# Task goal
The result should be every line of the listing that contains "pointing".

# Source material

--- START ---

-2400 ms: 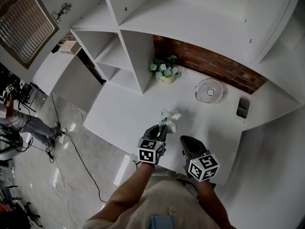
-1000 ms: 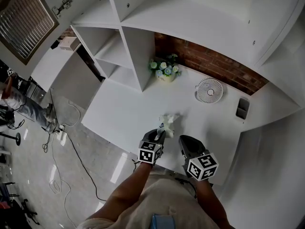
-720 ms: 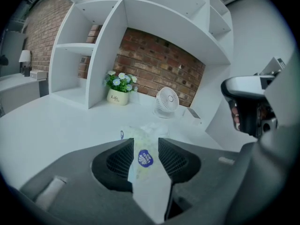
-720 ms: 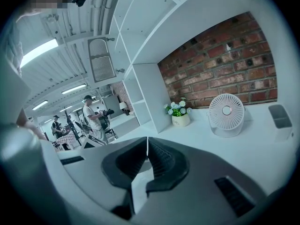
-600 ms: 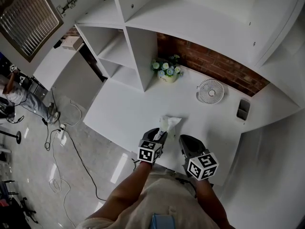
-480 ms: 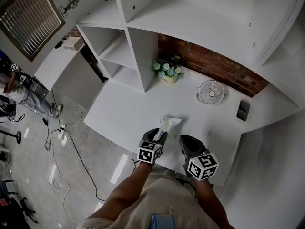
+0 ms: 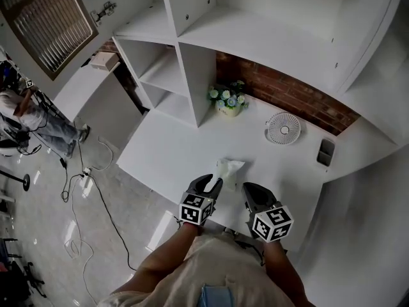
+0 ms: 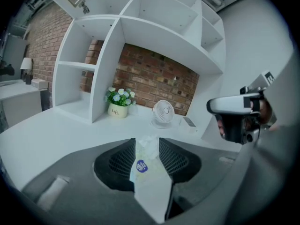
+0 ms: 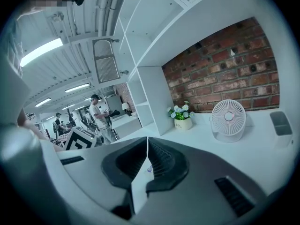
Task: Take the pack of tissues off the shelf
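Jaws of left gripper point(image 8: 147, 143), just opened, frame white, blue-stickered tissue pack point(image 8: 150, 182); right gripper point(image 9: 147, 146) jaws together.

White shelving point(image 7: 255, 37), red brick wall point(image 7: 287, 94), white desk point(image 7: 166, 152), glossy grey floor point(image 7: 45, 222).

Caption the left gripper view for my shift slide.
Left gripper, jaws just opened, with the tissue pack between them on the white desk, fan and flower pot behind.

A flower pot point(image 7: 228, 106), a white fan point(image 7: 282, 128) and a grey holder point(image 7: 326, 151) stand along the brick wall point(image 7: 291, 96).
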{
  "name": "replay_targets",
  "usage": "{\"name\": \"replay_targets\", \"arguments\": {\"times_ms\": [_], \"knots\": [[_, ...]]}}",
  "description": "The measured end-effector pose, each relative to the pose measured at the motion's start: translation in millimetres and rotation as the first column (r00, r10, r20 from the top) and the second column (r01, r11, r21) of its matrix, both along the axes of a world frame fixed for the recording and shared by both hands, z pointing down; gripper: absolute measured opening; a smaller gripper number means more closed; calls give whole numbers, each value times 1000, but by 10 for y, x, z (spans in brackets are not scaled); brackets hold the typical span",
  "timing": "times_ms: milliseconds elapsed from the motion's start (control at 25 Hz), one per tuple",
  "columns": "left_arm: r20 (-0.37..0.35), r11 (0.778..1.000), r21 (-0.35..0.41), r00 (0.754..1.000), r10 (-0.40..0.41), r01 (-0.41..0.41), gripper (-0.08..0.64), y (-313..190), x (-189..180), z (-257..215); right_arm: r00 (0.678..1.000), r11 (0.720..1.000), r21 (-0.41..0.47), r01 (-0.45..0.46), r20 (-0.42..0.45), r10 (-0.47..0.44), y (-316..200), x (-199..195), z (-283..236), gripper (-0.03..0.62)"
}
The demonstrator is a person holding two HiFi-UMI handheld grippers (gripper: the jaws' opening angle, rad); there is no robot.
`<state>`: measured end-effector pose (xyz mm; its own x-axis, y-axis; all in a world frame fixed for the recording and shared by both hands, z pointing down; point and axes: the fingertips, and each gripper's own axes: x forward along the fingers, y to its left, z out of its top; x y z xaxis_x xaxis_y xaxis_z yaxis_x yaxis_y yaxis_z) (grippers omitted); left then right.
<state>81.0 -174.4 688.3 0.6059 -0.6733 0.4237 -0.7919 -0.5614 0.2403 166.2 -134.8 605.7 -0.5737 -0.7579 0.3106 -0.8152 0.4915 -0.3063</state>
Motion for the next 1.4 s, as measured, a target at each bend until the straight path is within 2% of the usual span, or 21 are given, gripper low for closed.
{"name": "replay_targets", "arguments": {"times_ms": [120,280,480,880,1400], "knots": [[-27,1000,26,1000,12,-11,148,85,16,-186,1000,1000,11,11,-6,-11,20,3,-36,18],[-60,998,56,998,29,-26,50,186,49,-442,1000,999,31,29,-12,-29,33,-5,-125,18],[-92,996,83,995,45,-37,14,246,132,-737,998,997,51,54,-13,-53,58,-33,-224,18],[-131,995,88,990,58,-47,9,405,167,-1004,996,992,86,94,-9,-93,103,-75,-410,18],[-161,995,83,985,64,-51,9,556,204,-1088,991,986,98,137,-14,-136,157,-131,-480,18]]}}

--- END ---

# Output for this exercise
  "description": "The measured end-effector pose, each relative to the pose measured at the motion's start: translation in millimetres and rotation as the first column (r00, r10, r20 from the top) and the second column (r01, r11, r21) of its matrix, both along the axes of a world frame fixed for the recording and shared by both hands, z pointing down; gripper: absolute measured opening; a smaller gripper number means more closed; calls give whole numbers, each value times 1000, but by 10 for y, x, z (spans in brackets are not scaled); brackets hold the typical span",
`<state>`: measured end-effector pose (xyz mm; its own x-axis, y-axis; all in a world frame fixed for the recording and shared by both hands, z pointing down; point and axes: the fingertips, and each gripper's own axes: x forward along the fingers, y to its left, z out of its top; x y z xaxis_x xaxis_y xaxis_z yaxis_x yaxis_y yaxis_z) (grippers omitted); left then right.

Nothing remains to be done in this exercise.